L’efficacia del vaccino Pfizer-BioNTech, dopo pochi mesi, cala in tutte le fasce d’età, secondo un nuovo studio israeliano pubblicato sul New England Journal of Medicine.
“Israele è un punto di osservazione importante per lo studio sull’efficacia del vaccino Pfizer, perché da noi la vaccinazione di massa è iniziata a dicembre 2020 e la seconda dose del vaccino è stata somministrata a distanza di tre settimane dalla prima dose, quindi abbiamo potuto osservare più a lungo, rispetto ad altri Paesi, l’efficacia della doppia dose nel tempo” ha spiegato Amit Huppert, ricercatore in biostatistica alla facoltà di medicina dell’Università di Tel Aviv e coautore dello studio.
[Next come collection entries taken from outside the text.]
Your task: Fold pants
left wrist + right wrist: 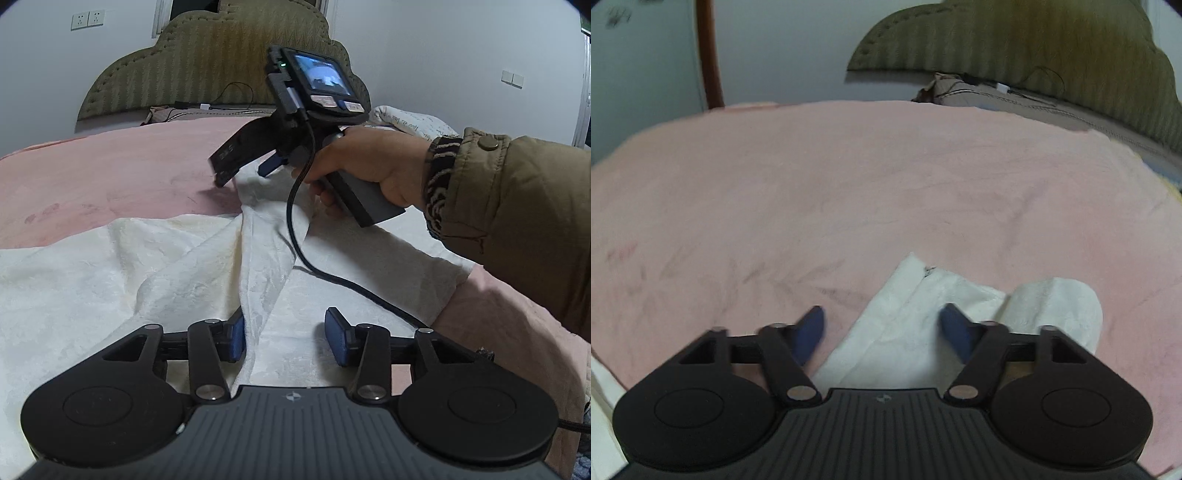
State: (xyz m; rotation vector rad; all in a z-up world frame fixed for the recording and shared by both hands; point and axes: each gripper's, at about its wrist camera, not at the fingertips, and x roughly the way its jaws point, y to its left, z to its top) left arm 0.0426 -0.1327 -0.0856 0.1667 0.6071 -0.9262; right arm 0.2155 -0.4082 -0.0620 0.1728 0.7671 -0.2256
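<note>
White textured pants (pixel 110 266) lie crumpled across a pink blanket (pixel 110 177). A raised ridge of the cloth runs up between the blue pads of my left gripper (pixel 288 339). It brushes the left pad, and the jaws stand apart. Further up, a person's hand (pixel 365 162) holds my right gripper (pixel 243 175) just over the far edge of the pants. In the right wrist view a flat corner of the pants (pixel 908 325) lies between the spread fingers of that gripper (pixel 884 332), not pinched. A rolled fold (pixel 1060 306) lies to its right.
An olive padded headboard (pixel 229 62) and a pillow with cables (pixel 177 110) stand at the bed's far end. A black cable (pixel 295 229) trails over the pants from the right gripper. An olive sleeve (pixel 517 206) fills the right. Bare pink blanket (pixel 849 184) stretches ahead.
</note>
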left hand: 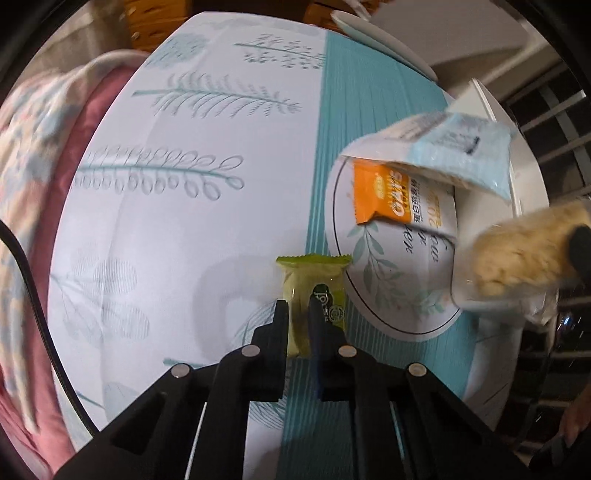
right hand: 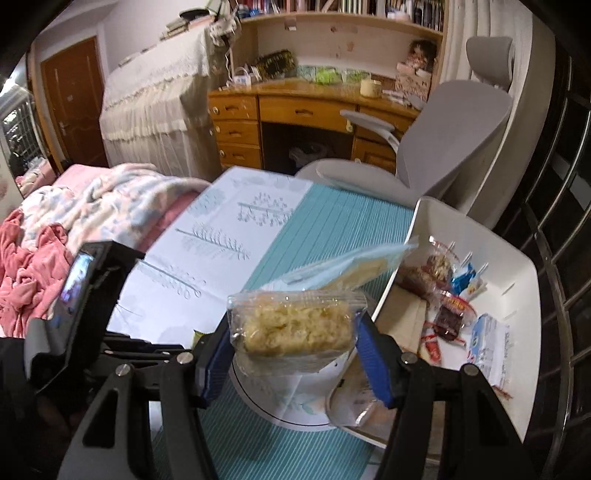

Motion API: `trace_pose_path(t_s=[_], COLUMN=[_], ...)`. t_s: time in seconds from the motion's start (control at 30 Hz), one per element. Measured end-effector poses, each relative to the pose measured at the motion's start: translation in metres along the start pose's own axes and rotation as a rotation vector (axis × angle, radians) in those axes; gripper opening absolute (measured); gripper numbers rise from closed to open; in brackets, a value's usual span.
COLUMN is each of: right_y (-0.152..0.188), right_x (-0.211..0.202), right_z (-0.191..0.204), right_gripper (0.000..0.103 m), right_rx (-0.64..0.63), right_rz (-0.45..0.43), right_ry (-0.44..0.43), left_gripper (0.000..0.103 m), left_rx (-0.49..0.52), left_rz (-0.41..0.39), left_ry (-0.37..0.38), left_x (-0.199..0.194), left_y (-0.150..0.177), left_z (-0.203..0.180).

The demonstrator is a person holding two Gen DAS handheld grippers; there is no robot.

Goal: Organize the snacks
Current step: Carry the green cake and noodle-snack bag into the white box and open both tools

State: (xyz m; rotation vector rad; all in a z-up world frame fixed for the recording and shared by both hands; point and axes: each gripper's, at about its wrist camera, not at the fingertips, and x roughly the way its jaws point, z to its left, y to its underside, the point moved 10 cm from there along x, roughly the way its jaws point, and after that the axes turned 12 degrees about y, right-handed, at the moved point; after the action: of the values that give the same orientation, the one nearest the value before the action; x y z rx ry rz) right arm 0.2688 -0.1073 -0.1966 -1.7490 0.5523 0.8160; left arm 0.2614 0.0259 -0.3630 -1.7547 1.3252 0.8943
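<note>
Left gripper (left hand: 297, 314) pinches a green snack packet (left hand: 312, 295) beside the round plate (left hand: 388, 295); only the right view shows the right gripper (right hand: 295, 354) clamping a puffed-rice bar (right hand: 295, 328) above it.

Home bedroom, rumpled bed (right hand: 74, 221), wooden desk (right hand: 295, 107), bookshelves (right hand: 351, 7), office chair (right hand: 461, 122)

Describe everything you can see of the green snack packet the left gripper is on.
The green packet is a small pillow-style pouch of glossy yellow-green film with a crimped zigzag top edge and a dark round logo on its face. It lies flat on the patterned tablecloth, its right edge at the rim of the white plate. The left gripper is shut on it, one black finger on each side of its lower half.
</note>
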Motion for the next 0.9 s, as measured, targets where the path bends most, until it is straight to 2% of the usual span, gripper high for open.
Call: trace_pose_path(t_s=[0.03, 0.13, 0.2, 0.23, 0.3, 0.47, 0.63, 0.7, 0.9], right_y=[-0.003, -0.010, -0.013, -0.014, -0.014, -0.007, 0.004, 0.009, 0.022], right_x=[-0.006, -0.018, -0.025, -0.028, -0.032, -0.039, -0.043, -0.045, -0.043], right_z=[-0.004, -0.019, -0.030, -0.035, -0.047, -0.076, -0.107, -0.117, -0.150], right_gripper=[0.062, 0.062, 0.062, 0.062, 0.062, 0.062, 0.062, 0.062, 0.062], right_rx=[0.005, 0.025, 0.034, 0.037, 0.043, 0.074, 0.120, 0.132, 0.172], right_rz=[-0.015, -0.051, -0.072, -0.080, -0.093, -0.105, -0.103, -0.101, -0.083], right_ry=[-0.002, -0.001, 0.006, 0.012, 0.027, 0.061, 0.104, 0.116, 0.155], left_gripper=[0.009, 0.021, 0.024, 0.025, 0.034, 0.043, 0.043, 0.038, 0.035], left_rx=[-0.014, -0.039, -0.049, -0.058, -0.077, -0.118, -0.119, -0.125, -0.133], left_rz=[-0.007, -0.029, -0.037, -0.037, -0.034, -0.020, -0.019, -0.023, -0.019], left_ry=[0.008, 0.013, 0.009, 0.009, 0.007, -0.011, -0.089, -0.122, -0.140], left_x=[-0.002, -0.006, -0.006, -0.005, -0.005, 0.010, 0.020, 0.020, 0.020], left_y=[0.001, 0.001, 0.005, 0.007, 0.013, 0.014, 0.016, 0.015, 0.013], left_z=[0.000, 0.003, 0.002, 0.000, -0.002, -0.006, -0.007, -0.006, -0.016])
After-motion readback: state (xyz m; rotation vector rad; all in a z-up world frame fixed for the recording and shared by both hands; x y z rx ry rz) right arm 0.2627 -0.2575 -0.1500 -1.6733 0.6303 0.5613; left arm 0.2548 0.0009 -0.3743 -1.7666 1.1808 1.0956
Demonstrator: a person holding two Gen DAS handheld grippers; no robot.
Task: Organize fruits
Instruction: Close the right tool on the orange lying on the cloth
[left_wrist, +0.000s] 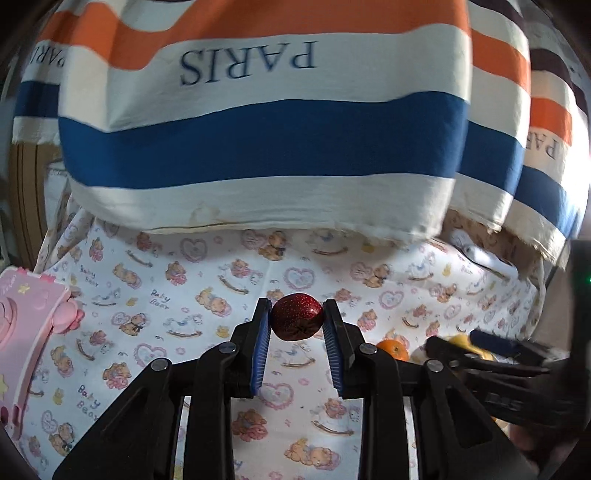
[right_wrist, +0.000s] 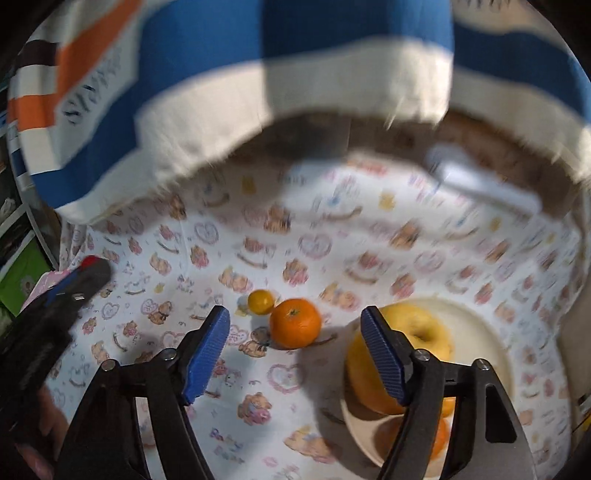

Nello studio, Huppert e colleghi hanno confrontato il tasso di infezione e il tasso di forma grave di Covid tra le persone che hanno completato il ciclo vaccinale nel gennaio 2021 e quelle che lo hanno completato due mesi dopo, in marzo: “Abbiamo trovato che, tra gli over 60, a luglio il tasso di infezioni in chi ha concluso il ciclo vaccinale a gennaio era il 160% rispetto a coloro che, in quella fascia d’età, avevano concluso il ciclo due mesi dopo” ha rivelato Huppert.
“Per le persone di età compresa tra 40 e 59 anni, invece, il tasso di infezioni era del 170 per cento più alto in chi si era vaccinato due mesi prima. Nella fascia da 16 a 39 anni, far passare due mesi in più dall’ultima vaccinazione dà un risultato simile: il tasso di infezione è il 160 per cento rispetto a coloro che si sono vaccinati dopo” ha aggiunto.
Questi dati confermano che l’immunità conferita dalla doppia dose del vaccino, in tutte le fasce d’età, è calata di molto a pochi mesi di distanza dall’ultima dose: “Siccome in giugno si è diffusa in Israele la variante Delta – analisi del genoma virale hanno mostrato che il 98 per cento delle positività in giugno sono attribuibili alla variante Delta – l’aumento dei tassi di infezione può avere due concause: il calo dell’efficacia del vaccino e l’alta infettività della variante Delta, che sappiamo avere un carico virale più alto e delle mutazioni capaci di eludere il sistema immunitario” ha sottolineato Huppert. “Ad oggi ancora non siamo in grado di distinguere con assoluta certezza il contributo specifico di ognuno di questi due fattori”.